On Thu, 2010-09-23 at 17:55 -0400, Kamil Paral wrote:
----- "James Laska" jlaska@redhat.com wrote:
On Thu, 2010-09-23 at 13:04 +0200, Kamil Páral wrote:
This patch kind of reverts fbe9ee91b. We don't want upgradepath to
be run
for -testing repos, because that would effectively prevent
maintainers
from pushing into -testing. They would need to wait until that
package
gets into stable updates in more recent Fedora releases, and we
don't
want that.
So the solution is not to schedule upgradepath for these update
requests
at all (at least until we have more complex upgradepath). That will
fix
the assertion error we had received.
Sorry Kamil, I'm in need of clarification. Isn't 'upgradepath' listed as a mandatory test [1] for any updates entering 'updates-testing'? I feel like we're missing out if we don't run the test when a package is proposed for updates-testing.
Re-reading the criteria [2], do I understand correctly that upgradepath must PASS in order to be pushed into 'stable'? If that's true, I think I better understand the open question now. If the result of upgradepath would only prevent a package from being pushed to stable, why bother running it for 'updates-testing'? Is that correct?
We have decided (there are some mails in this conference about it some month ago) that updates-testing repo causes too many problems and we won't implement checks for it, at least for now. So we check upgradepath constraint only for main+updates repos.
Example use case showing problems with updates-testing:
- In all repos there is foo-2.0.
- I want to push foo-3.0 into f13-updates-testing.
- Currently upgradepath reports FAILED, because neither f14 nor
f14-updates contain foo >= 3.0. 4. The only way in this case would be:
- push into rawhide
- push into f14-updates-testing, *wait* until it goes to f14-updates
- push into f13-updates-testing
Which is kind of PITA, because maintainers want to push the package into ALL *-updates-testing immediately, without waiting several weeks until it propagates top to bottom.

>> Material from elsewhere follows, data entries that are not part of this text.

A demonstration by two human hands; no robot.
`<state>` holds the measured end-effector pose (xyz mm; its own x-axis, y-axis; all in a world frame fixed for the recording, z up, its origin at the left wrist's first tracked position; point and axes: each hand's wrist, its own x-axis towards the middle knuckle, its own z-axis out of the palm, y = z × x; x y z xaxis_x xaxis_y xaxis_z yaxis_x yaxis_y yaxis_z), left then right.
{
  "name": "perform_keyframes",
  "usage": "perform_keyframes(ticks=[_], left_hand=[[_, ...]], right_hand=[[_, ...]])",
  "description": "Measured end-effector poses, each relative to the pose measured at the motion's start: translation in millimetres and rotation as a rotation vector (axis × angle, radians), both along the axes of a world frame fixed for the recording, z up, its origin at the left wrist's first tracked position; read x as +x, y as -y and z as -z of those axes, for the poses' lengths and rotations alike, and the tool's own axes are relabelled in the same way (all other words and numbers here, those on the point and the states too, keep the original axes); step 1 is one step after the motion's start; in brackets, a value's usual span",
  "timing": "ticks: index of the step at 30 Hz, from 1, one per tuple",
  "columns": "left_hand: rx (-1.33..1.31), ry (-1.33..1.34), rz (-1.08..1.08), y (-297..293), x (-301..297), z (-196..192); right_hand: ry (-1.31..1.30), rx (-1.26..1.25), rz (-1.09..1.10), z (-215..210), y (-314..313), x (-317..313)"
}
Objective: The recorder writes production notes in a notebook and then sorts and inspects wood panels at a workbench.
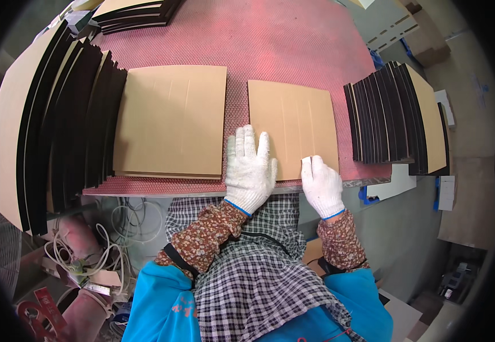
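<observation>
A brown board panel (294, 128) with faint parallel lines lies flat on the red mesh-covered table, right of centre. My left hand (251, 171), in a white knitted glove, rests with its fingers stretched out along the panel's left edge, near its front corner. My right hand (322, 185), gloved too, is closed at the panel's front edge, fingers curled over the board; what they grip, if anything, is hidden. To the left lies a larger low stack of brown panels (171, 122), not touched by either hand.
Black-sided brown boards (59, 125) stand in a row at the left, and another row (387, 114) stands at the right. More boards (133, 20) lie at the far left of the red table (259, 34). Pinkish machinery and loose hoses (85, 251) are below left.
</observation>
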<state>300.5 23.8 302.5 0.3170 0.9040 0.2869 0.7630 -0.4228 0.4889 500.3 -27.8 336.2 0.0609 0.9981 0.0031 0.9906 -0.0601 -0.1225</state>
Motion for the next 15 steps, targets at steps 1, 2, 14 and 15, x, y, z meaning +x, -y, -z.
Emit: perform_keyframes(ticks=[1, 2, 14, 15], left_hand=[[0.007, 0.000, -0.005, 0, 0, 1], [0.002, -0.002, -0.008, 1, -1, 0], [-0.020, 0.020, 0.010, 0, 0, -3], [-0.031, -0.005, 0.000, 0, -1, -4]], right_hand=[[-0.007, 0.013, -0.006, -5, -7, -4], [-0.015, 0.025, -0.013, -7, -16, -6], [0.198, 0.174, -0.247, 26, -161, 39], [0.195, 0.172, -0.251, 23, -159, 33]])
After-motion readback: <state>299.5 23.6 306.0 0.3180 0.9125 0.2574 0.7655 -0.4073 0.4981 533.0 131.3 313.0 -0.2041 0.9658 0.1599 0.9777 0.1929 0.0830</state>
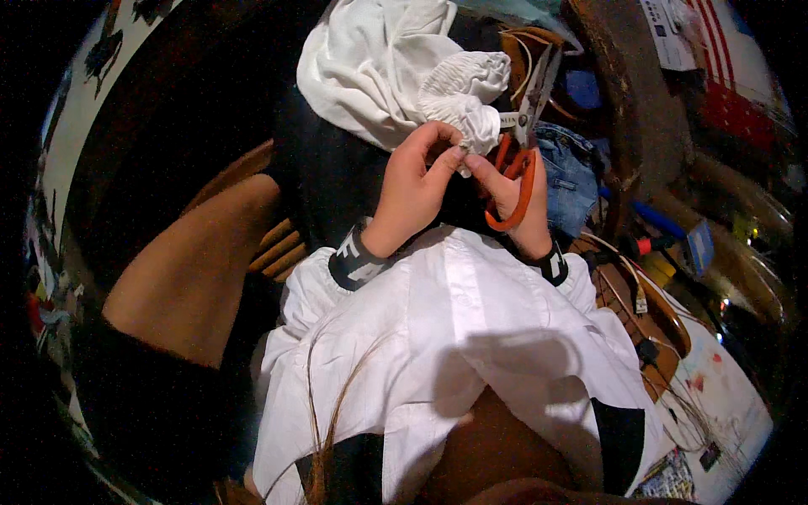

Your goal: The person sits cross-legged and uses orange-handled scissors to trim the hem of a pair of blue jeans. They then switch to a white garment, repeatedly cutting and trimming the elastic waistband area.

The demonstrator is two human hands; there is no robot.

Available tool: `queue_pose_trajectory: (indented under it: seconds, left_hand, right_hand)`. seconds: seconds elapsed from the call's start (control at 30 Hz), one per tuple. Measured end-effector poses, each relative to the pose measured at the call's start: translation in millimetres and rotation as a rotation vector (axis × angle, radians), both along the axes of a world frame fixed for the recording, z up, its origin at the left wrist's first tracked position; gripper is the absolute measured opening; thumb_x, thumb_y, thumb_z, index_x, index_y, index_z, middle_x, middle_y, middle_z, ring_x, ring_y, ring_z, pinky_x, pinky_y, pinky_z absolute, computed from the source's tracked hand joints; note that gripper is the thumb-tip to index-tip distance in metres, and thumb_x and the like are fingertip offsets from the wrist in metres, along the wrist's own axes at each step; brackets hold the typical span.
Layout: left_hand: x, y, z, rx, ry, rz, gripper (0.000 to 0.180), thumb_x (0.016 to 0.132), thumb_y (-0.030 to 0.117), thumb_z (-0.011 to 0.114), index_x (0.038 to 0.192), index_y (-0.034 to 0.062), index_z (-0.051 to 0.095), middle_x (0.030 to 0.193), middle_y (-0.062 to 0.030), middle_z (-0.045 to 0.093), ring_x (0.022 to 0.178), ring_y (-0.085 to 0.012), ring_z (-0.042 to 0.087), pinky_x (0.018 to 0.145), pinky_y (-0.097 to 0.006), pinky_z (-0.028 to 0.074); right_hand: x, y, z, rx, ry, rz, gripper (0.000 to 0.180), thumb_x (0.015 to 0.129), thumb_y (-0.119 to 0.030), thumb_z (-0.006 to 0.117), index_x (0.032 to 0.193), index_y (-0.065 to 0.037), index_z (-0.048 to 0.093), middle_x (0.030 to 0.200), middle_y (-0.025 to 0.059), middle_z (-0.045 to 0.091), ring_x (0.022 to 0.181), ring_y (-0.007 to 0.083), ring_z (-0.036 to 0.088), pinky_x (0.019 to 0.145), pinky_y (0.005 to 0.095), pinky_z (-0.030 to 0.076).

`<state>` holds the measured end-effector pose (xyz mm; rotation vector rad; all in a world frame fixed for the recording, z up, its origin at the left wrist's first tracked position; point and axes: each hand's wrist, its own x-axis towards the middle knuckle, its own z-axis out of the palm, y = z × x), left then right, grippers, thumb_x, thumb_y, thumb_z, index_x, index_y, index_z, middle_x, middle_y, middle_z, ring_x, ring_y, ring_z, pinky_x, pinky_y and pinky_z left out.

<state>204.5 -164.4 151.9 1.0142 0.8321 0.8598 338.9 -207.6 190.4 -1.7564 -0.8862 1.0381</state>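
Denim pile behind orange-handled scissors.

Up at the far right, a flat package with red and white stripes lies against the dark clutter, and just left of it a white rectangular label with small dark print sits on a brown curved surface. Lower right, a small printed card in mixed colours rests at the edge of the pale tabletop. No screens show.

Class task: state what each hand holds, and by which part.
Left hand pinches white garment at its gathered cuff; right hand holds scissors by orange handles.
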Motion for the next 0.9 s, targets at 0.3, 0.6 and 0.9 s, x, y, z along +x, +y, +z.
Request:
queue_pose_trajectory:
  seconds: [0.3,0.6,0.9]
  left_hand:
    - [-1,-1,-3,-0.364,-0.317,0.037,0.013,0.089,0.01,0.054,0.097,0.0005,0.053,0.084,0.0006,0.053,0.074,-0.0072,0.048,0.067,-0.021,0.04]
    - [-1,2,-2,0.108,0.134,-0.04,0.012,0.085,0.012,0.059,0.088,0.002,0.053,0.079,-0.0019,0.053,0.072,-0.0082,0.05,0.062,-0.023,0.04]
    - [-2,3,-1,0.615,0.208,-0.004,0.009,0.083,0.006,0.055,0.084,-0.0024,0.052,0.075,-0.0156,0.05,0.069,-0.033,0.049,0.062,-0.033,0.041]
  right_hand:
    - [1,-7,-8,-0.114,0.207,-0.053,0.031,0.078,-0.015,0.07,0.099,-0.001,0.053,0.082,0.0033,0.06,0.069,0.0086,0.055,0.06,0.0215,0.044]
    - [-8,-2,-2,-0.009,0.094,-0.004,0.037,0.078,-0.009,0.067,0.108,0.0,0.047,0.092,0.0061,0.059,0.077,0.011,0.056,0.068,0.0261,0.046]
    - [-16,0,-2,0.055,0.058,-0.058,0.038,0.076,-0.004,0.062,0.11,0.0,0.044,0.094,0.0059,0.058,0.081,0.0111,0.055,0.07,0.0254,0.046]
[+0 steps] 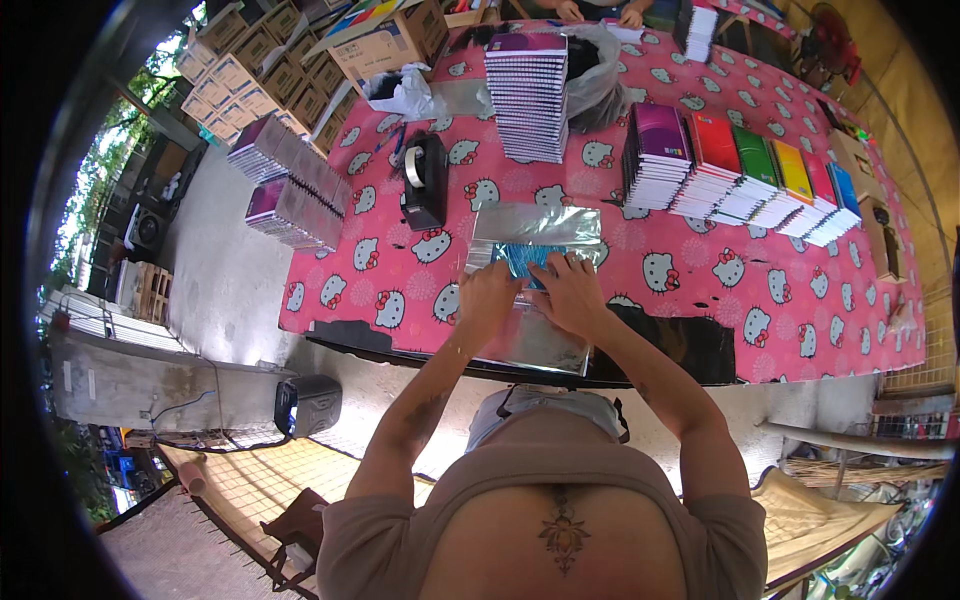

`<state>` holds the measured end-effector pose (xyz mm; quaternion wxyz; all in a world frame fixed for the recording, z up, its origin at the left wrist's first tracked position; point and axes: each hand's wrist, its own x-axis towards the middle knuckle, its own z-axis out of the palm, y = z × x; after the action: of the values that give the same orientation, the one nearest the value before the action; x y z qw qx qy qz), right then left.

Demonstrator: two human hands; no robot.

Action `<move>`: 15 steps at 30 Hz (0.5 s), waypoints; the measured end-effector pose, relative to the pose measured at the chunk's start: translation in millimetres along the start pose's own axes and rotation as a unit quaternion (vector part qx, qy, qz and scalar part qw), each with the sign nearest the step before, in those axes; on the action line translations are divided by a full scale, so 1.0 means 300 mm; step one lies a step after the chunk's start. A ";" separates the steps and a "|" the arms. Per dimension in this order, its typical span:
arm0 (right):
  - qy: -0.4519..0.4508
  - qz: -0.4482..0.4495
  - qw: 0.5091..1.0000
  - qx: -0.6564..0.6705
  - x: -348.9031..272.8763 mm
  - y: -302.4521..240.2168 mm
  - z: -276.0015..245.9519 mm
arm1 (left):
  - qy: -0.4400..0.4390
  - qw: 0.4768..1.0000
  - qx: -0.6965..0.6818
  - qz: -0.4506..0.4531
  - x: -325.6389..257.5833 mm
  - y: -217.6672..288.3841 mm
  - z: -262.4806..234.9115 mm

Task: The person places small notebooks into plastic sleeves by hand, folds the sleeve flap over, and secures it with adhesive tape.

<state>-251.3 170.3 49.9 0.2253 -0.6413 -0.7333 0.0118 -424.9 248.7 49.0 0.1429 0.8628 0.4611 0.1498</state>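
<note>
A blue notebook point(525, 258) lies under a shiny clear plastic wrap point(540, 223) near the table's front edge. The wrap spreads past it on the far side and down toward my body. At the left edge of the notebook, my left hand point(487, 292) has its fingers closed on the wrap. My right hand point(570, 292) does the same at the right edge, fingers bent and thumb turned inward. Both hands rest low on the package, close together. A black tape dispenser point(425, 180) stands beyond my left hand.
Tall purple notebook stacks point(526, 100) stand ahead, with colourful notebook stacks point(745, 165) to the right. Plastic-wrapped bundles point(290, 190) sit at the left edge. Cardboard boxes point(390, 50) are behind. Another person's hands point(600, 12) show across the pink patterned table point(660, 270).
</note>
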 end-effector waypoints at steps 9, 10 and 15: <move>-0.313 0.235 0.838 0.381 0.344 0.287 -0.107 | 0.209 0.937 -0.125 0.250 -0.063 0.019 -0.039; -0.342 0.277 0.785 0.436 0.348 0.301 -0.146 | 0.185 0.952 -0.174 0.173 -0.058 0.000 -0.052; -0.357 0.311 0.744 0.472 0.264 0.245 -0.151 | 0.086 0.942 -0.318 -0.067 -0.038 -0.124 0.027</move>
<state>-172.8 246.1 92.9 0.2050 -0.5944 -0.4209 0.6538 -455.9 258.1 25.9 0.3795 0.7230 0.4570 0.3527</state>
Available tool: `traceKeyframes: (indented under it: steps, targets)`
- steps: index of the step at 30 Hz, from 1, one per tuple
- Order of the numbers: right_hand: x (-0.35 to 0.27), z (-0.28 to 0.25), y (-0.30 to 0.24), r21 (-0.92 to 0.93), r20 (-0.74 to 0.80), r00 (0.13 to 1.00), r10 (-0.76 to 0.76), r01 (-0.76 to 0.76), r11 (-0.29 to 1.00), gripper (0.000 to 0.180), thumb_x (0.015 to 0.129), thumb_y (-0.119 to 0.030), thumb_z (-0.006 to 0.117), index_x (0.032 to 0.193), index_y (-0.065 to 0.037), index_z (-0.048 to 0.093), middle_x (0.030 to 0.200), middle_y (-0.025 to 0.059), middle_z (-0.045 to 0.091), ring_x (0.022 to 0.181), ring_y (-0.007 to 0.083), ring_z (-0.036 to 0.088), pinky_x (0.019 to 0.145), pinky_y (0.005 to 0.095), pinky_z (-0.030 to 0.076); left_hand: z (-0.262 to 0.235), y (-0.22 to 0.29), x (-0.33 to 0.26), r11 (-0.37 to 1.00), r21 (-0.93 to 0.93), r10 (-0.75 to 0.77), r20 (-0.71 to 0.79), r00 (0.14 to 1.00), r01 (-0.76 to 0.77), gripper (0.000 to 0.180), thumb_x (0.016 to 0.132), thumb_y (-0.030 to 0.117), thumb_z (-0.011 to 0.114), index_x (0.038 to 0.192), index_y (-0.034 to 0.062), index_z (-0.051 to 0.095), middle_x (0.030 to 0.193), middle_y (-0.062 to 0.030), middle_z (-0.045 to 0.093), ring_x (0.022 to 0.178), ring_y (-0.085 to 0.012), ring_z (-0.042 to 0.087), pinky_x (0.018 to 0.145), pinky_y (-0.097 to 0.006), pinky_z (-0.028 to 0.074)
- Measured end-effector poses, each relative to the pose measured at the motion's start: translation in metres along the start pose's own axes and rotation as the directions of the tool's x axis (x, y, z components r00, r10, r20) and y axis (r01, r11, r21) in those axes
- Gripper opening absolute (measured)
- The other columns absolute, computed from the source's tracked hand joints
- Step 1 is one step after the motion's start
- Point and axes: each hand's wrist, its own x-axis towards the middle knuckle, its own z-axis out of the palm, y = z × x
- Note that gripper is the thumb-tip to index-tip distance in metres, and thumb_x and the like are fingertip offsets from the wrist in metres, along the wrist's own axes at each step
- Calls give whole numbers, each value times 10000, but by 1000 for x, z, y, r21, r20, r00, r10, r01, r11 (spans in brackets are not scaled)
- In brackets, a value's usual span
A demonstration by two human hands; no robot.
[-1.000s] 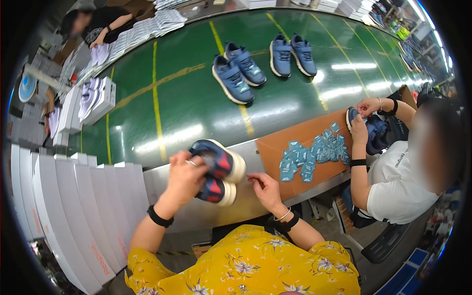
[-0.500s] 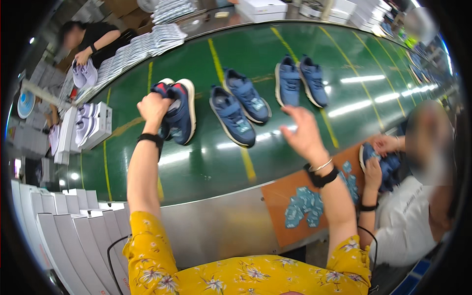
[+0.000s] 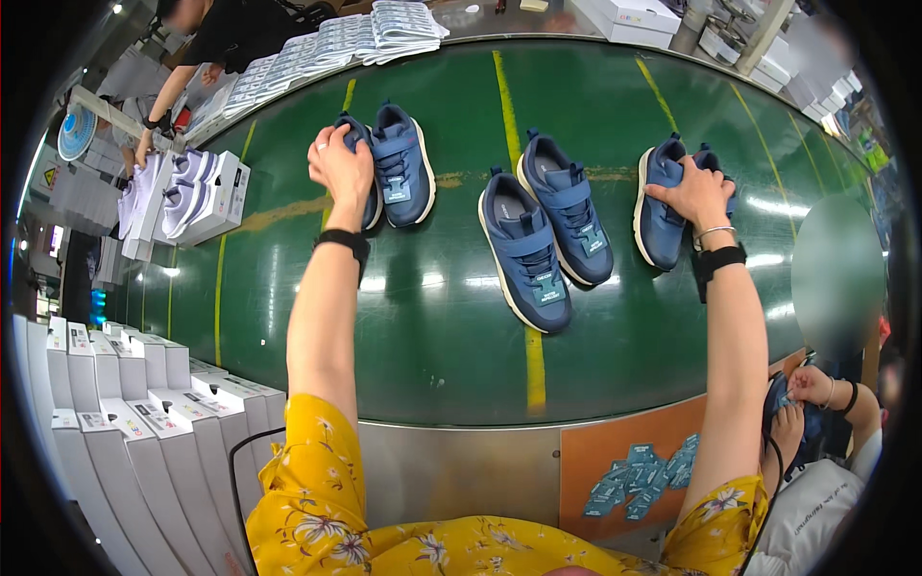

The result is that we completely ignore -updates-testing for now. We don't check it for upgradepath constraint and we also don't want to check any proposed updates for this repo. We check only builds proposed for main or -updates repo.
That means we will ensure upgradepath constraint for common users (using main+updates repos), but not for power users (using -updates-testing).
Does it make sense? It's a little late in here, I might be rambling a bit ;) I hope I haven't confused anything.
That makes sense, thanks for the details. I misinterpreted the previous discussion to mean that we weren't going to inspect 'updates-testing' repos when attempting to assert upgradepath, not that we weren't going to trigger upgradepath tests for 'updates-testing'. Apologies.
This is a good topic to consider for future planning ... re: the testing we do for 'updates' and 'updates-testing'. I imagine in most cases we'll want to do the same tests, but provide karma differently since policy differs for each. Anyhow, as noted previously, we'll leave integrating upgradepath with updates-testing as a future effort.